Requirement —
Return the lines below in which the string "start" occurs.

---------- Provided material ----------

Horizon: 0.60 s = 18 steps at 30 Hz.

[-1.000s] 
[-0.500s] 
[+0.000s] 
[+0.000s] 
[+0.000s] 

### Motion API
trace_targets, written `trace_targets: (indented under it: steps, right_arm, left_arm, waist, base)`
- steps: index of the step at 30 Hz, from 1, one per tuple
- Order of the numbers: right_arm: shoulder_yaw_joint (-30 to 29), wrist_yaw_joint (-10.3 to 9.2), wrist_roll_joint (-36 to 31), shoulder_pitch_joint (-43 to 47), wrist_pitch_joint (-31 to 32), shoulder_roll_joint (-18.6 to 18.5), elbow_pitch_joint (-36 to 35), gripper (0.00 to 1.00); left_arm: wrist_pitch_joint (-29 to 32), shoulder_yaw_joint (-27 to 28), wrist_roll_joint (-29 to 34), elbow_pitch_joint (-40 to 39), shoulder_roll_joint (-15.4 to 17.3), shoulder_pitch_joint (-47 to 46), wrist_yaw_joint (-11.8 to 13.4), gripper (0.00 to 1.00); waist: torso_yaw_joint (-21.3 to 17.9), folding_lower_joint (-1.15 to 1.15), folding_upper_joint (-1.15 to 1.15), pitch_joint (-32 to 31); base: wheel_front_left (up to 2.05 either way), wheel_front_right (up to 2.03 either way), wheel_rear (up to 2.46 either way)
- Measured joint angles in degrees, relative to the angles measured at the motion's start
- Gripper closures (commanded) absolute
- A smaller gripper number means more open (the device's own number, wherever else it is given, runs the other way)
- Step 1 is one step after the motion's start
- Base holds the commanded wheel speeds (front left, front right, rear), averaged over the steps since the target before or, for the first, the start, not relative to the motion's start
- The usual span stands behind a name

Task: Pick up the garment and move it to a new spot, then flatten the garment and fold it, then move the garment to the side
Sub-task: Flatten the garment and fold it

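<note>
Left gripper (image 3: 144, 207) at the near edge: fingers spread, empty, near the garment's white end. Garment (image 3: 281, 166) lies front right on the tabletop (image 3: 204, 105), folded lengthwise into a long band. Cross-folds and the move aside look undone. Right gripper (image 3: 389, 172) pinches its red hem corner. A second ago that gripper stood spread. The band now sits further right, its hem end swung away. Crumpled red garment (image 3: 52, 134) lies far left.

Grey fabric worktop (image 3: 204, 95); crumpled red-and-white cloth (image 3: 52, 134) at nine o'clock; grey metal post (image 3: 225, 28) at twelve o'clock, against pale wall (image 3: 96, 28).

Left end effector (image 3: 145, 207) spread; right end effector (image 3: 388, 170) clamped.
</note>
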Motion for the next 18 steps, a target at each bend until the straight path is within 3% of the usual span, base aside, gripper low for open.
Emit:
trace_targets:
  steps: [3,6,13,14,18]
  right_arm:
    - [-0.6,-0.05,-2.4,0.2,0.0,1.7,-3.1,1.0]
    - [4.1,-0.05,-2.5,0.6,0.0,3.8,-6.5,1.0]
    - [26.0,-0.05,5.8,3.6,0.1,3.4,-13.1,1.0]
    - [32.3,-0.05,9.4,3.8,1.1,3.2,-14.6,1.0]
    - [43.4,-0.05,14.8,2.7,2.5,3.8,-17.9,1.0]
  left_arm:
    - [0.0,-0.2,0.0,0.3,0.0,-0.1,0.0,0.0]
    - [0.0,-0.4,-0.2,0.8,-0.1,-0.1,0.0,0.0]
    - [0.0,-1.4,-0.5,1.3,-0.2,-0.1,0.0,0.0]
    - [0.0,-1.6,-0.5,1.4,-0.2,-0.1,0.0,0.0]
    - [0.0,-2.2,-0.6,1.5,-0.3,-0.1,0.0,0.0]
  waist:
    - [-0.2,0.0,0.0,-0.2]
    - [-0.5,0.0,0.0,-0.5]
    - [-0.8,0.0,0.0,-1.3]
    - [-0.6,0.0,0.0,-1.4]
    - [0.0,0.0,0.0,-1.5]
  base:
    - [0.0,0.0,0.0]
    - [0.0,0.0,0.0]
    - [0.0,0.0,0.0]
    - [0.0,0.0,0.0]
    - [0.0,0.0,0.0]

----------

Reply —
- Measured joint angles in degrees, relative to the angles measured at the motion's start
- Step 1 is one step after the motion's start
- Base holds the commanded wheel speeds (front left, front right, rear), averaged over the steps since the target before or, for the first, the start, not relative to the motion's start

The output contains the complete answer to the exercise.